#### [THE TASK]
A faithful copy is required of the lines from the top of the entries through the line that contains "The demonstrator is", both included, with no pictures.

-- PROVIDED DATA follows --

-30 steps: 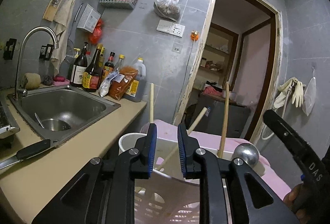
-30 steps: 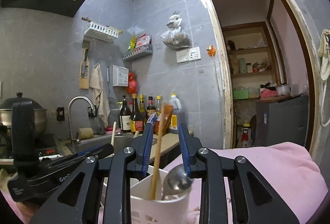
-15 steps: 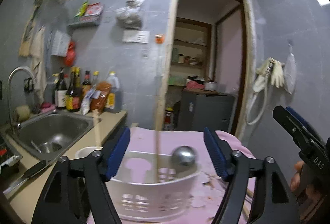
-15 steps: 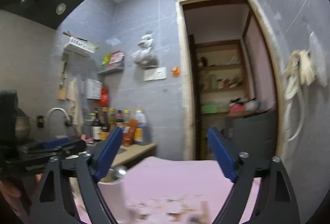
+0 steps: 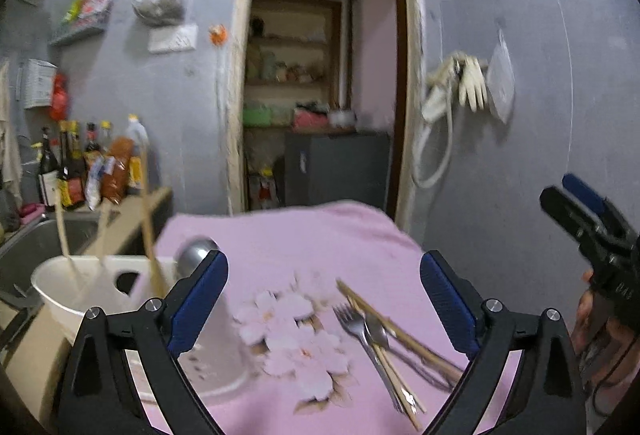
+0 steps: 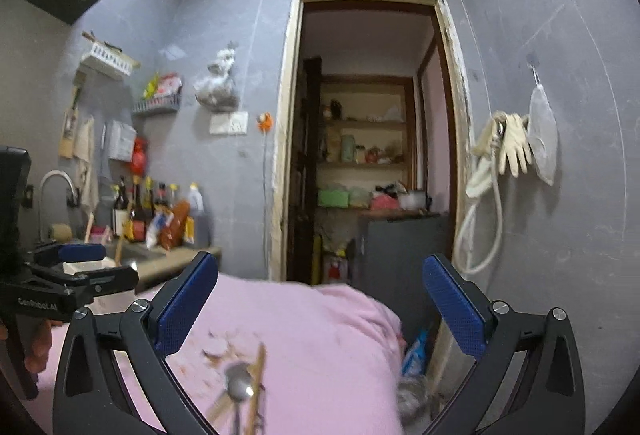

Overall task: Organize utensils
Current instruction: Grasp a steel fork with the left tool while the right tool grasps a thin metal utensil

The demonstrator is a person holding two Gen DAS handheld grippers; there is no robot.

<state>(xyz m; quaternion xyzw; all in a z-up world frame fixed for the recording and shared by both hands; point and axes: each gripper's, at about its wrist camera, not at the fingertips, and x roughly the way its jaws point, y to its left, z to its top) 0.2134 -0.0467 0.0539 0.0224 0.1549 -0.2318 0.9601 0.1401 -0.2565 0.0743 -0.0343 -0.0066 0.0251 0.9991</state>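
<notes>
Jaws of the left gripper point(image 5: 323, 299) were opening, nearly at full spread, its ribbed blue pads bare with nothing between them; the right gripper point(image 6: 320, 303) was likewise opening wide and empty. Below the left one lay a soft pink cloth point(image 5: 304, 235) printed with pale flowers, and on it a loose bundle: a steel fork point(image 5: 360, 327) beside wooden chopsticks point(image 5: 400, 331), slim and straight. From the right wrist view a round-bowled metal spoon point(image 6: 239, 387) rested on the same cloth by a wooden stick. At the left stood a white plastic utensil holder point(image 5: 96, 295), round-rimmed with a cut-out, holding upright chopsticks and a shiny ladle point(image 5: 196, 251). The cloth's far edge dropped off towards an open doorway point(image 5: 320, 95); the space between holder and fork bundle was bare.
</notes>
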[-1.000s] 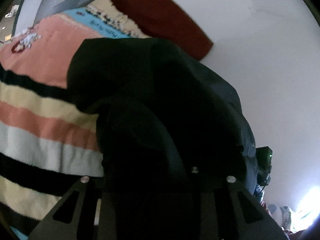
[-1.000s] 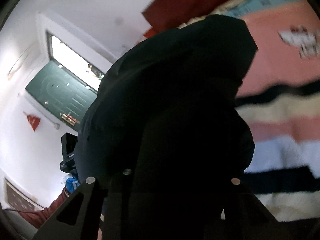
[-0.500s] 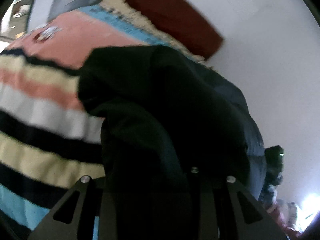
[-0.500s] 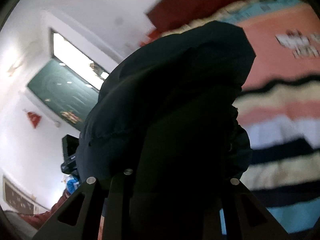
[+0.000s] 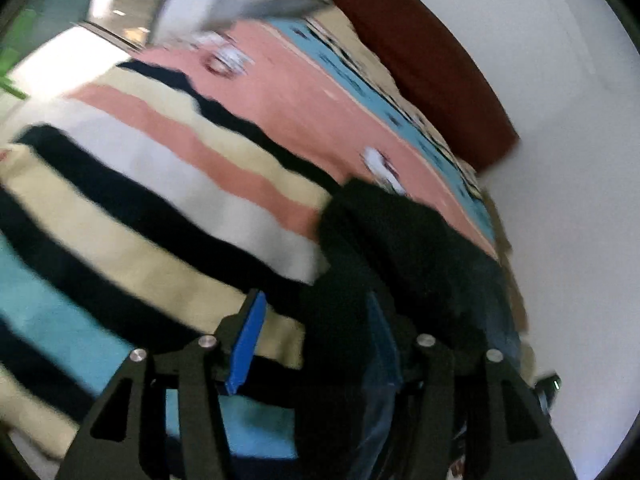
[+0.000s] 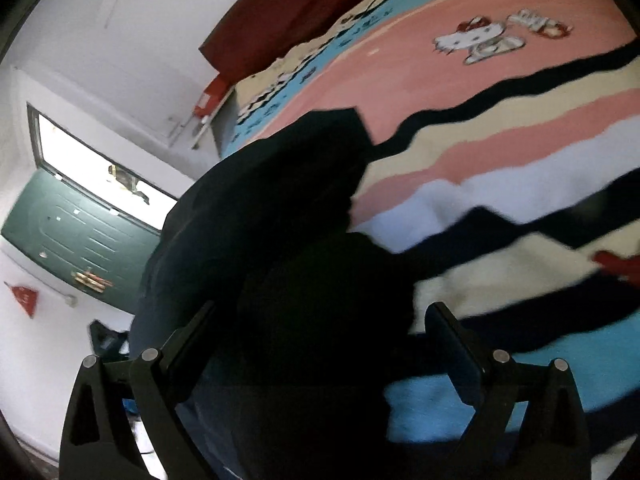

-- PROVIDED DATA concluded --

#### [SOLVED PROBLEM]
-30 steps: 
-30 steps: 
-15 steps: 
-15 steps: 
+0 steps: 
+0 steps: 

Overall task: Organize utensils
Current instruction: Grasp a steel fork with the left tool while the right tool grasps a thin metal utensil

The demonstrator is a person holding two Gen DAS handheld grippers; there is no robot.

The answer given above is complete as it stands.